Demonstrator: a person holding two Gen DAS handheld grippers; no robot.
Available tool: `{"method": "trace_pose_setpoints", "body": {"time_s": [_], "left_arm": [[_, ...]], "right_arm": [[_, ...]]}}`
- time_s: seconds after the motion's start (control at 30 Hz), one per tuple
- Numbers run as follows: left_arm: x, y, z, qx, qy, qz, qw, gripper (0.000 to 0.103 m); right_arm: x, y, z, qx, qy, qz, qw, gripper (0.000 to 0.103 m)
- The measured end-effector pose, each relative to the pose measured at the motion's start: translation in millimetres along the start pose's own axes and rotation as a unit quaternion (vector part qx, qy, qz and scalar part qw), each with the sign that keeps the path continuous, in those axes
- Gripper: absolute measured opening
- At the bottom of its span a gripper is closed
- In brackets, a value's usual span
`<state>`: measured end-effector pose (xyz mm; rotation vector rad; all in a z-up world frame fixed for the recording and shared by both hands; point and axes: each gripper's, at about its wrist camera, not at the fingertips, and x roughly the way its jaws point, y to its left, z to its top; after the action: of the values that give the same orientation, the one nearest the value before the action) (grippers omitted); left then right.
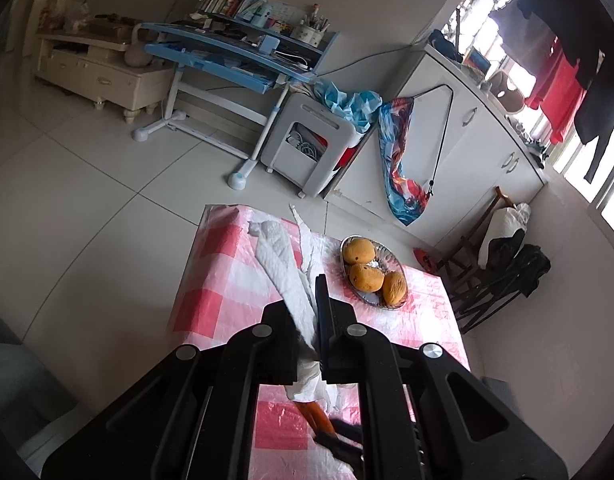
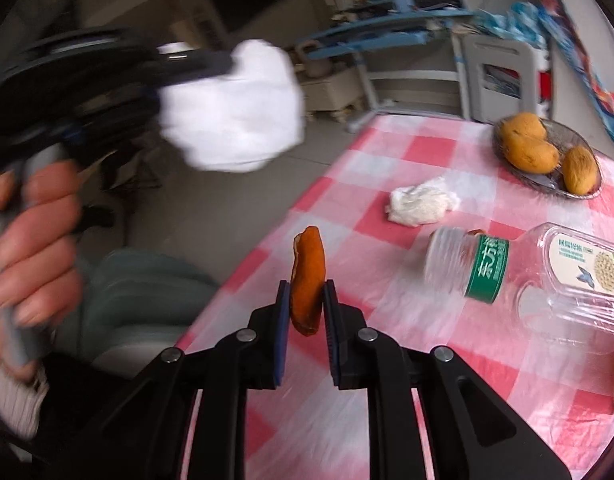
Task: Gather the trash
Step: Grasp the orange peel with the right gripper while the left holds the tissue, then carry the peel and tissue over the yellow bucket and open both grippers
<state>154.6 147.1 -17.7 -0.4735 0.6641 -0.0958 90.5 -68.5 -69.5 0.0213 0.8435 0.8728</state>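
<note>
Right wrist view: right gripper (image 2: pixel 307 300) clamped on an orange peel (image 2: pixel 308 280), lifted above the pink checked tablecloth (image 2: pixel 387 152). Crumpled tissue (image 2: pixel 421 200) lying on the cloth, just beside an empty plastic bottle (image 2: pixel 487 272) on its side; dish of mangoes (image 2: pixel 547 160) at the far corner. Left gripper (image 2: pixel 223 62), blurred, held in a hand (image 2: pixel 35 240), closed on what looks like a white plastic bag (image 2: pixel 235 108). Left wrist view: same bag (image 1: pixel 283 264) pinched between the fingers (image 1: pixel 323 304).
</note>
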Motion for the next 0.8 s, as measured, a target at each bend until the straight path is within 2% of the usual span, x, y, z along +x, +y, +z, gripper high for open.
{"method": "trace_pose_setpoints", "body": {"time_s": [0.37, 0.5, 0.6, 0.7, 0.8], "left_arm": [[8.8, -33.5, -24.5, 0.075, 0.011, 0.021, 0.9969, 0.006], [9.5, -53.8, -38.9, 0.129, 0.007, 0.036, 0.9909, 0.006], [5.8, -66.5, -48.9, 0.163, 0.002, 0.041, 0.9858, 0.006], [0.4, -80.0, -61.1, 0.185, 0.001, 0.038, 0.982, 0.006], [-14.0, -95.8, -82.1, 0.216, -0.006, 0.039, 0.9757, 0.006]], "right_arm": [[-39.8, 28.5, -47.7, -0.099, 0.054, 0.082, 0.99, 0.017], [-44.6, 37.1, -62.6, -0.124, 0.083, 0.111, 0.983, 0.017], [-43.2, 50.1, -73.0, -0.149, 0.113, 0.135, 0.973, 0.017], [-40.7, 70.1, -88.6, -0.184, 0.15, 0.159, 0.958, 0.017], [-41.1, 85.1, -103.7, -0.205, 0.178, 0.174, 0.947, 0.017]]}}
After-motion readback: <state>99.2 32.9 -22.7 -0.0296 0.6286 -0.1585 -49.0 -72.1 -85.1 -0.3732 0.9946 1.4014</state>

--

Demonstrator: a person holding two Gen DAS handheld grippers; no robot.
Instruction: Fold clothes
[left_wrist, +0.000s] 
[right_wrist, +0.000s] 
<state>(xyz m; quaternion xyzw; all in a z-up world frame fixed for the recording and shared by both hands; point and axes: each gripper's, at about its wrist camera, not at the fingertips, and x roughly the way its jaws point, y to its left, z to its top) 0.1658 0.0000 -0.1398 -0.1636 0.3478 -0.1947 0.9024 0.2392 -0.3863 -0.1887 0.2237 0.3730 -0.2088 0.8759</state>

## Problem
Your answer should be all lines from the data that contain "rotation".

## Task result
- The measured end-effector pose, each relative to the pose measured at the motion's start: translation in millimetres along the start pose's own axes and rotation as a unit quaternion (vector part qx, qy, qz and scalar part qw), each with the sign that keeps the path continuous, in those axes
`<state>`: measured end-effector pose (xyz mm; rotation vector rad; all in a z-up world frame fixed for the recording and shared by both hands; point and axes: each gripper's, at about its wrist camera, not at the fingertips, and x roughly the way its jaws point, y to its left, z to its top; after the action: of the values that give the same orientation, the one nearest the value before the action) (grippers omitted); left then right.

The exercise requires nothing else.